Beefy Boxes and Bandwidth Generously Provided by pair Networks
laziness, impatience, and hubris
 
PerlMonks  

Search hex string in vary large binary file

by westrock2000 (Beadle)
on Feb 06, 2015 at 23:25 UTC ( #1115815=perlquestion: print w/replies, xml ) Need Help??

westrock2000 has asked for the wisdom of the Perl Monks concerning the following question:

I am trying to search iTunes M4V movie files for a switch that determines if the "1080P" metatag has been set. The string is

68 64 76 64 00 00 00 11 64 61 74 61 00 00 00 15 00 00 00 00 02 00 00 00

So I have two questions
The first problem is that my video files are on the order of 4-20GB and I'm not sure if the standard

open FILE "video"
do something
close FILE

since this would be a very large file that is bigger then my memory.
How can I read the file from disk?

And then 2nd how would I do a regular expression for binary instead of searching for text?

EDIT:
I have used MP4::Info for other parts of my task.
Would it be possible to add the metatag info to the module code?

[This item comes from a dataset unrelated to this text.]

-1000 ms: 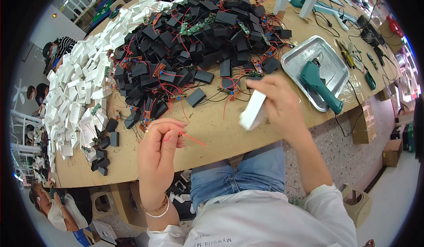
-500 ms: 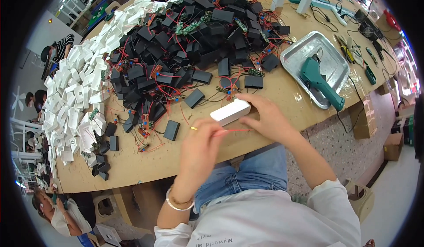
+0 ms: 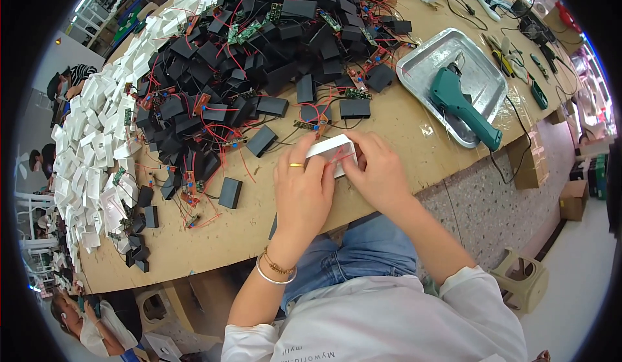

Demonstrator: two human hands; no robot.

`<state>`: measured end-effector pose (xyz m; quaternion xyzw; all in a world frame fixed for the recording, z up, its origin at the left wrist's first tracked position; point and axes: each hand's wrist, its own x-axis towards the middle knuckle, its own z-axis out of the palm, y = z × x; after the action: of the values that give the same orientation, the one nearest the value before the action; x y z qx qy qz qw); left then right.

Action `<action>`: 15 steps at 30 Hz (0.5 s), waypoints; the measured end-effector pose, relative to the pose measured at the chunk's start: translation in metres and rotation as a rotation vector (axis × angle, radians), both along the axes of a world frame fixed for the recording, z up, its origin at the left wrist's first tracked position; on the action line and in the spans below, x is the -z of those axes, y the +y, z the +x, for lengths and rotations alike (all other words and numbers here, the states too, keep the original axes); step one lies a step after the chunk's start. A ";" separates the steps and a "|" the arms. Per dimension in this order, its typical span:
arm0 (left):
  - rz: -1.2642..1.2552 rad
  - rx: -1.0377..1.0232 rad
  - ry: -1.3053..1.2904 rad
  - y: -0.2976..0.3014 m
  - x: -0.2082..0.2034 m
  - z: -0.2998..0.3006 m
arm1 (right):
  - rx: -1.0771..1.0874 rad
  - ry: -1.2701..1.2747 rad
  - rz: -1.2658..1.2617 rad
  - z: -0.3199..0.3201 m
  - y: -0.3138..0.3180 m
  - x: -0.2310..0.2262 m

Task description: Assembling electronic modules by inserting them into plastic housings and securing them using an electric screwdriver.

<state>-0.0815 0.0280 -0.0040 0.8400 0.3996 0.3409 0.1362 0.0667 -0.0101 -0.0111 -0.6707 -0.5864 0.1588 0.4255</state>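
A small white plastic box [image 3: 329, 144] is held between my two hands above the near edge of the table, its hollow side turned toward me. My left hand [image 3: 303, 186] grips its left end, with the index finger and thumb reaching into the hollow. The fingers of my right hand [image 3: 376, 171] close around the right end, the thumb at the opening. A thin red wire [image 3: 337, 157] shows inside the box between my fingertips. What else lies in the box is hidden by my fingers.
Black boxes [image 3: 285, 57] with red wires and circuit boards are heaped beyond my hands. White box shells [image 3: 97, 135] pile up at the left. To the right, a green glue gun [image 3: 463, 106] lies on a metal tray [image 3: 414, 70], near pliers [image 3: 501, 61].
The white box has turned from its closed face to its hollow side. My left hand has moved from the loose red wire's end to the box, fingers inside. The whole view has shifted slightly.
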 end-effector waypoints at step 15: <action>-0.253 0.016 -0.215 -0.006 -0.005 -0.001 | 0.563 -0.558 -0.483 0.154 0.003 -0.046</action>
<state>-0.0830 0.0222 0.0009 0.7781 0.4158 0.3745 0.2854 0.2211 -0.0067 0.0347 -0.9008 -0.4197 -0.0176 0.1097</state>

I have never altered a module before

The info I found about the iTunes data is

HD Video = hdvd 8-bit integer (boolean)
https://code.google.com/p/mp4v2/wiki/iTunesMetadata

MP4::Info source
http://cpansearch.perl.org/src/JHAR/MP4-Info-1.12/Info.pm
  • Comment on Search hex string in vary large binary file

Replies are listed 'Best First'.
Re: Search hex string in vary large binary file
by davido (Cardinal) on Feb 07, 2015 at 00:04 UTC

    BTW: index may be a good alternative to regex

    I agree with LanX: You're searching for a specific sequence, not a pattern. No need to fire up the regex engine to search for something that isn't a pattern. index is a good start.

    I don't know anything about the MV4 file format, but wouldn't the string you're searching for be in a header near the beginning of the file? That may also simplify your search.


    Dave

Re: Search hex string in vary large binary file
by LanX (Cardinal) on Feb 06, 2015 at 23:46 UTC
    general answers:

    > 1. How can I read the file from disk?

    use sliding window technique, you only need to hold at least twice the searched string in memory. see length argument in read

    Though multiples of 4kb big chunks seems reasonable.

    > And then 2nd how would I do a regular expression for binary instead of searching for text?

    strings are just binaries, you just need to convert¹ your hex to them.

    BTW: index may be a good alternative to regex

    Cheers Rolf

    PS: Je suis Charlie!

    ¹) e.g.

    DB<115> join "", map {chr} 0x20,0x41,0x42 => " AB"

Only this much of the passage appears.